*Task directions*:
Copy every line below that has the word "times" in it.

*Data shown*:
:::
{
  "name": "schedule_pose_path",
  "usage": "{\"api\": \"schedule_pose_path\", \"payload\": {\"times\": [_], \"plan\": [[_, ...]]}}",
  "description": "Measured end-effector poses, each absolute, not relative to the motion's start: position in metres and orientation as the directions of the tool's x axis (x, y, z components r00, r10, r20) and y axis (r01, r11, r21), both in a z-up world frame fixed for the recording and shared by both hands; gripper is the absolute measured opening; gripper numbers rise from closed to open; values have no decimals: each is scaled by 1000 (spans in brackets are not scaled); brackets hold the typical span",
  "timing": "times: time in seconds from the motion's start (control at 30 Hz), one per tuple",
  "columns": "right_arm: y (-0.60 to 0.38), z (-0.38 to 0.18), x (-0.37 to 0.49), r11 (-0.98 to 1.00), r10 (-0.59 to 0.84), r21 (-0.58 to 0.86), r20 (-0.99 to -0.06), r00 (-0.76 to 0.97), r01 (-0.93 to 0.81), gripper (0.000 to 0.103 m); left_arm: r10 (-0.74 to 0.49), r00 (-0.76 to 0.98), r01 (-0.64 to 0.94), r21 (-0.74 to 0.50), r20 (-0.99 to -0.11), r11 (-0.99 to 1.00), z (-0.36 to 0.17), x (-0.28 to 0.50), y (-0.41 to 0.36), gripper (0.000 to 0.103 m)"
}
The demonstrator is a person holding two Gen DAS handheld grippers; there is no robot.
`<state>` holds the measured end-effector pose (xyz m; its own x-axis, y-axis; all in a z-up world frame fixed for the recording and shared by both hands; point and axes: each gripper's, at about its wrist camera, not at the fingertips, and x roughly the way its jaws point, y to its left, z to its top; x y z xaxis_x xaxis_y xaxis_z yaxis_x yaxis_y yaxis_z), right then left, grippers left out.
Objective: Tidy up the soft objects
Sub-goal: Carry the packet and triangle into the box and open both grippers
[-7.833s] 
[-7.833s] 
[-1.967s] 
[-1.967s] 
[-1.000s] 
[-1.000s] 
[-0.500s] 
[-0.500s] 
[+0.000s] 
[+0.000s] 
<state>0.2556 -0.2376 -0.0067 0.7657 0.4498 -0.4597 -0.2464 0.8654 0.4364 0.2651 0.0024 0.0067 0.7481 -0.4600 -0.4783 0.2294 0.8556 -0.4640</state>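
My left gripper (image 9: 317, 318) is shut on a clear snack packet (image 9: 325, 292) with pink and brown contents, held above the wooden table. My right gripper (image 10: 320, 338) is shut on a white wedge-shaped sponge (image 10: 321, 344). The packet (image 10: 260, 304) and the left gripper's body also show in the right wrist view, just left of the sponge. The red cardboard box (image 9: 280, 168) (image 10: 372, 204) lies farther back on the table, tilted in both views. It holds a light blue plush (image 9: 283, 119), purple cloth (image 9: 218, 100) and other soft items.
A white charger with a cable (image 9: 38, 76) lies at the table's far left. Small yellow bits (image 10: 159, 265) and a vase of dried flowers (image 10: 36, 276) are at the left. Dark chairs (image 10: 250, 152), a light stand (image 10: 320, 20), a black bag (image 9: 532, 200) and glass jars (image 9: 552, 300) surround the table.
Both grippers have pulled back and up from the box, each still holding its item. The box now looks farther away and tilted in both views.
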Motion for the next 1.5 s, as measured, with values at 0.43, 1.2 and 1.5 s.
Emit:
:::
*Response box*:
  "usage": "{\"api\": \"schedule_pose_path\", \"payload\": {\"times\": [_], \"plan\": [[_, ...]]}}",
  "timing": "times: time in seconds from the motion's start (control at 30 Hz), one per tuple",

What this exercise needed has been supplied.